## ASSIGNMENT
Write out again, exactly, the lines of the listing below from the first one through the one that contains "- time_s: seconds", and no other lines.

---------- MATERIAL PROVIDED

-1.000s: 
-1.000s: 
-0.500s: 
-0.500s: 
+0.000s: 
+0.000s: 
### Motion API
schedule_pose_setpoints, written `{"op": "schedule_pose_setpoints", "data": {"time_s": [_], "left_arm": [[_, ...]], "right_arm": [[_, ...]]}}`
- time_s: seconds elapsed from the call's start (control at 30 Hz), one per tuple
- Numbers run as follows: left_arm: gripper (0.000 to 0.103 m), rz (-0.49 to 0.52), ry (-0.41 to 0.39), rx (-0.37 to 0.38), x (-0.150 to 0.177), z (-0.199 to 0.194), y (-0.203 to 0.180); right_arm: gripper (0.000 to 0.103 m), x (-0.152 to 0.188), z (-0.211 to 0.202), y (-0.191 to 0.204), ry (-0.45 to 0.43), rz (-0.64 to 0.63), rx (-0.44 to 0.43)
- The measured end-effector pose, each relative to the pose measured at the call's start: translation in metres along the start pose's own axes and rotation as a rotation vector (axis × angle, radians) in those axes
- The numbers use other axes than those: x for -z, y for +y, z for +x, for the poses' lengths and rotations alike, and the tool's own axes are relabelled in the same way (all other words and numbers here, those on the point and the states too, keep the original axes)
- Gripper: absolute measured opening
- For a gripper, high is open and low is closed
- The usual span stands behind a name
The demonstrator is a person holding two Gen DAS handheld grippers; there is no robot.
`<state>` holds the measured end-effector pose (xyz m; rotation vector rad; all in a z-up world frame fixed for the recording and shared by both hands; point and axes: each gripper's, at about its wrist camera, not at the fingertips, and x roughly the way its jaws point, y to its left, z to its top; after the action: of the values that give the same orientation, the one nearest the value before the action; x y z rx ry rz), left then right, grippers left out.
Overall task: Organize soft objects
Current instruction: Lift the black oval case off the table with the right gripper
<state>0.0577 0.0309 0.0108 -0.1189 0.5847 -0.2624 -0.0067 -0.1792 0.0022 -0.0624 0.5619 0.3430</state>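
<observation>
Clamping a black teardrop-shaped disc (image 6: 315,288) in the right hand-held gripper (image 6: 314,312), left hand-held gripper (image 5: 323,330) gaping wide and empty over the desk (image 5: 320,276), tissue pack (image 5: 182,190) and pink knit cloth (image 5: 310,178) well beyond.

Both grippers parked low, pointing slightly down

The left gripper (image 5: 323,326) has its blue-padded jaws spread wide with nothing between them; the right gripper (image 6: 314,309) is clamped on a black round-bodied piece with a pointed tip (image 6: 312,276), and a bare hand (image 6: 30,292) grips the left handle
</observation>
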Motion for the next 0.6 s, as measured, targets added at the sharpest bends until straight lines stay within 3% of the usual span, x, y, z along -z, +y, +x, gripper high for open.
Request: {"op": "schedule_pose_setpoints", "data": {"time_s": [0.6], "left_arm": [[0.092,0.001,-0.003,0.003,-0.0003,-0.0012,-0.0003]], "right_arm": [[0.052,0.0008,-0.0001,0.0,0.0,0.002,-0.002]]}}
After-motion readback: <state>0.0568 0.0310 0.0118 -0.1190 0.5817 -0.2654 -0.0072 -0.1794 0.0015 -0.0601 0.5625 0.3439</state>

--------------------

## OUTPUT OF THE TASK
-1.000s: 
-1.000s: 
-0.500s: 
-0.500s: 
+0.000s: 
+0.000s: 
### Motion API
schedule_pose_setpoints, written `{"op": "schedule_pose_setpoints", "data": {"time_s": [_], "left_arm": [[_, ...]], "right_arm": [[_, ...]]}}`
- time_s: seconds elapsed from the call's start (control at 30 Hz), one per tuple

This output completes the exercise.